YOUR TASK.
Write out all the data again, exactly as shown.

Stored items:
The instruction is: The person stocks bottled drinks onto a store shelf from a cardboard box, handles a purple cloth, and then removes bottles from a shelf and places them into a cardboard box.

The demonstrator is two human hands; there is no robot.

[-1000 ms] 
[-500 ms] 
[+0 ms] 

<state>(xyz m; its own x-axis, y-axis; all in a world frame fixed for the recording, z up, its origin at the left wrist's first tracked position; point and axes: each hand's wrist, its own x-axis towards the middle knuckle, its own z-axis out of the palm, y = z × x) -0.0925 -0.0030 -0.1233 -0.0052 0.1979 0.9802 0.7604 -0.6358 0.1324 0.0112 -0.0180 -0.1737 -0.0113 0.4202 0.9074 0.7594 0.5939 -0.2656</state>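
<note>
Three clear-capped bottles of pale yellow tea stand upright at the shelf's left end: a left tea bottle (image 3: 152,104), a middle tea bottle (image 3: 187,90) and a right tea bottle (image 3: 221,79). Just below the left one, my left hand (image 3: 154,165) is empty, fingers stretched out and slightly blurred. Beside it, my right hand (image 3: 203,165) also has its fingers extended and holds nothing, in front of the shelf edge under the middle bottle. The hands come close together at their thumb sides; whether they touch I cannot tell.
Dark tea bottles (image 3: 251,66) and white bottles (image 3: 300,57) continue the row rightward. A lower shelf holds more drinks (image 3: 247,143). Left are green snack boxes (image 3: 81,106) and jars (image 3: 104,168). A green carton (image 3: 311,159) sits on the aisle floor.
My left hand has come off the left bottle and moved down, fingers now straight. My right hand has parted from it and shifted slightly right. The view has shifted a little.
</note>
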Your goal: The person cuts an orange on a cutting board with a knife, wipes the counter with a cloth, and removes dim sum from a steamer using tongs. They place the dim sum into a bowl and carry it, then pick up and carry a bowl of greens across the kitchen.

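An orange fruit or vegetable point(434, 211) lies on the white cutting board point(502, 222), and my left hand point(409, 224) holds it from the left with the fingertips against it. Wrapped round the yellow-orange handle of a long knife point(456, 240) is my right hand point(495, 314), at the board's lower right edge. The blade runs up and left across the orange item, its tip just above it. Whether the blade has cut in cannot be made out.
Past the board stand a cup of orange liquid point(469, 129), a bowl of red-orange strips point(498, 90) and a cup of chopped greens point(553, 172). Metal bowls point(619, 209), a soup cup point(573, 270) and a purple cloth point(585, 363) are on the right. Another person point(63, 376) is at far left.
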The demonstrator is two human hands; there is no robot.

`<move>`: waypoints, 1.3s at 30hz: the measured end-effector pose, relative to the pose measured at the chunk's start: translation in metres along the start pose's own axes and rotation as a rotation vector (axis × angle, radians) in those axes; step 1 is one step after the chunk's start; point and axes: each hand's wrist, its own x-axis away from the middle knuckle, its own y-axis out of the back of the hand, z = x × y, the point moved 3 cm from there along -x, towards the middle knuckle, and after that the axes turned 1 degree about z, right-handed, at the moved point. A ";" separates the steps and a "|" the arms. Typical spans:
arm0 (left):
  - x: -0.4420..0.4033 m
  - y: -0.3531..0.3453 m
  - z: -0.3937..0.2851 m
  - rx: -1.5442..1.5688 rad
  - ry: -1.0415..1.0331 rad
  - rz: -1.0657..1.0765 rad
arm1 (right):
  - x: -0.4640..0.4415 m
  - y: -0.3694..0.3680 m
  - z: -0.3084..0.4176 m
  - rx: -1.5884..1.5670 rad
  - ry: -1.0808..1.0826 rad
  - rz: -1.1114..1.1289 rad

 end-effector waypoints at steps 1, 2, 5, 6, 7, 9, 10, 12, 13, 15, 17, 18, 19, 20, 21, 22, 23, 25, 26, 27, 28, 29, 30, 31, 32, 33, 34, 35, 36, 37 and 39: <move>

ANSWER TO THIS EXERCISE.
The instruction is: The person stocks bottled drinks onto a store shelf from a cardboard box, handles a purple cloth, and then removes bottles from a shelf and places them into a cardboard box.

The demonstrator is two human hands; there is no robot.

[-1000 ms] 
[-500 ms] 
[+0 ms] 

<state>(xyz m; its own x-axis, y-axis; all in a world frame fixed for the recording, z up, its origin at the left wrist's first tracked position; point and axes: each hand's wrist, its own x-axis towards the middle knuckle, its own z-axis out of the palm, y = z × x) -0.0925 -0.0030 -0.1233 -0.0052 0.1979 0.9802 0.7604 -0.6358 0.1324 0.0112 -0.0180 -0.1737 -0.0113 0.4202 0.9074 0.7594 0.5939 -0.2656</state>
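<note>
Three clear-capped bottles of pale yellow tea stand upright at the shelf's left end: a left tea bottle (image 3: 152,104), a middle tea bottle (image 3: 187,90) and a right tea bottle (image 3: 221,79). Just below the left one, my left hand (image 3: 154,165) is empty, fingers stretched out and slightly blurred. Beside it, my right hand (image 3: 203,165) also has its fingers extended and holds nothing, in front of the shelf edge under the middle bottle. The hands come close together at their thumb sides; whether they touch I cannot tell.
Dark tea bottles (image 3: 251,66) and white bottles (image 3: 300,57) continue the row rightward. A lower shelf holds more drinks (image 3: 247,143). Left are green snack boxes (image 3: 81,106) and jars (image 3: 104,168). A green carton (image 3: 311,159) sits on the aisle floor.
My left hand has come off the left bottle and moved down, fingers now straight. My right hand has parted from it and shifted slightly right. The view has shifted a little.
</note>
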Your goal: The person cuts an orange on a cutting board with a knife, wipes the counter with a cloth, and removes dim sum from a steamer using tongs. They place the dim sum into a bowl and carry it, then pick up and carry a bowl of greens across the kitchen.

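An orange fruit or vegetable point(434, 211) lies on the white cutting board point(502, 222), and my left hand point(409, 224) holds it from the left with the fingertips against it. Wrapped round the yellow-orange handle of a long knife point(456, 240) is my right hand point(495, 314), at the board's lower right edge. The blade runs up and left across the orange item, its tip just above it. Whether the blade has cut in cannot be made out.
Past the board stand a cup of orange liquid point(469, 129), a bowl of red-orange strips point(498, 90) and a cup of chopped greens point(553, 172). Metal bowls point(619, 209), a soup cup point(573, 270) and a purple cloth point(585, 363) are on the right. Another person point(63, 376) is at far left.
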The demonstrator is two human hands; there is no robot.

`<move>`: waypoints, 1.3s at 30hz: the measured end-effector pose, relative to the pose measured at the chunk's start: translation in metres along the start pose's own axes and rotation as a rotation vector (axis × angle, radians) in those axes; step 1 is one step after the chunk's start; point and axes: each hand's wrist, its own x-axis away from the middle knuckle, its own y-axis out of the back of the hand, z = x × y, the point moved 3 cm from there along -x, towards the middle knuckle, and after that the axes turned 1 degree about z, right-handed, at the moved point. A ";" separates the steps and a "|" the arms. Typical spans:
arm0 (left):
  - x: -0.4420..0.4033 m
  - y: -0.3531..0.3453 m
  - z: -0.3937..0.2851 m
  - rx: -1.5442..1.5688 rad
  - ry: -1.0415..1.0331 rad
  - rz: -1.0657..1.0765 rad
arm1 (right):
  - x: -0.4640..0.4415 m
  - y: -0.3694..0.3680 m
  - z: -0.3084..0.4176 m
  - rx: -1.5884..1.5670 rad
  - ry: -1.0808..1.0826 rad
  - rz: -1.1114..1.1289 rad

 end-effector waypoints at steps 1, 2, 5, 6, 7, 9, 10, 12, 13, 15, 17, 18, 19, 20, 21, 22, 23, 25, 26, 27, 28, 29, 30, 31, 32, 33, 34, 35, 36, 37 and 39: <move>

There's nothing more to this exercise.